= Horse community =

A horse community or equestrian community is a planned real estate development or community where people live with their horses on their property or at a facility within the rural or suburban development, with a shared trails network for pleasure riding. There are usually a number of deeded restrictions that can include specific rules concerning the use of the property, deeded community horse trails, the number of horses allowed per lot, and restrictions on commercial use of the horse trails. Many of these communities are gated and/or guarded, implying wealthy residents, but not all are. These equestrian communities sometimes have a centralized barn with arenas where all of the horses are stalled, but otherwise the horses are kept on the individual property owners' lots. In the United States, these communities are located throughout the country and are diverse in both price and size. These communities appear to be growing in popularity as the availability of riding trails decreases and urban sprawl increases.

==Developments==
Equestrian Communities are platted housing developments that include amenities suited for horse boarding and riding. Since the mid-1970s, this particular sector of amenity community development has become an increasing trend. This study was designed to take a look at the way these communities are designed; where they are located; how they are managed; and, to whom they are marketed. Designing equestrian communities requires knowledge of how these communities are designed, where the land comes from, why people are buying into them and who those people are. Case study methodology was used to gather data on 22 communities across the US. Data sources included review of the marketing websites belonging to the communities; a literature review; and, interviews conducted with individuals responsible for the design and sales of the communities' lots or the management of the equestrian facilities. Statistics and images of the communities, including plats where available, were compiled into community "cut sheets" which are single-page synopses of each community.

==Equestrian market==
The American Horse Council Federation recently commissioned a study on the horse industry. They have concluded that as much as $102 billion are either directly or indirectly contributed to the American economy with over 2 million horse owners throughout the country.

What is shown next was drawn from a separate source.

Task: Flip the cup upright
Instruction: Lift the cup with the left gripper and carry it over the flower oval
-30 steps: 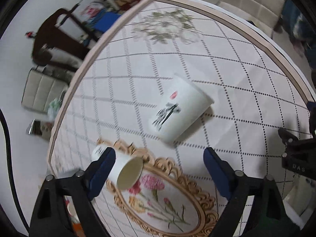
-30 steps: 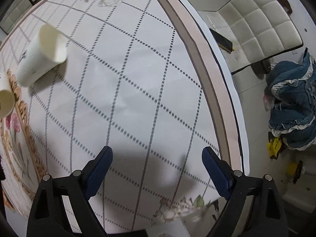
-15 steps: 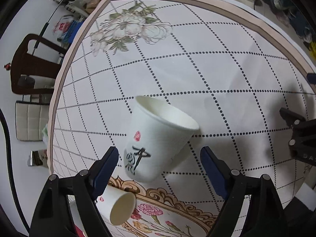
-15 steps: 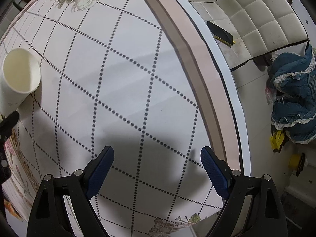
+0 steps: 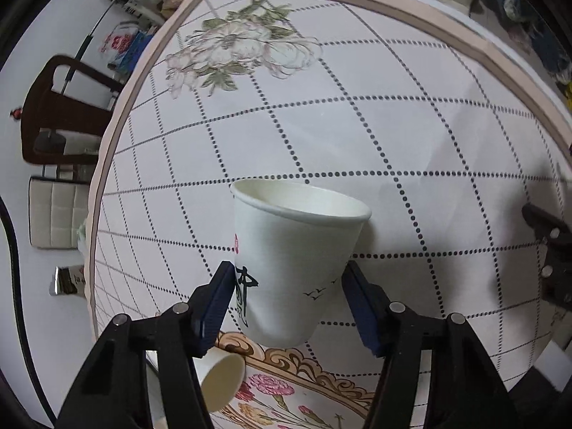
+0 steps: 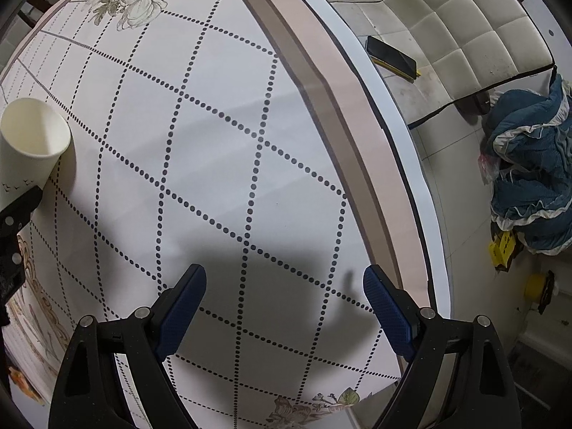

There are horses in every state, even Hawaii, which has an equine population of 8,037. California (698,345 horses), Texas (978,822) and Florida are the three largest populations for horses.

Horse properties are in a niche real estate market devoted to serving the interests of horse riders. Horse properties tend to be near horse riding stables or near to good locations for horse riding. Owners benefit from proximity to neighbors with equestrian interests, equestrian facilities such as tack shops, veterinarians, and farriers, as well as riding trails and tracks.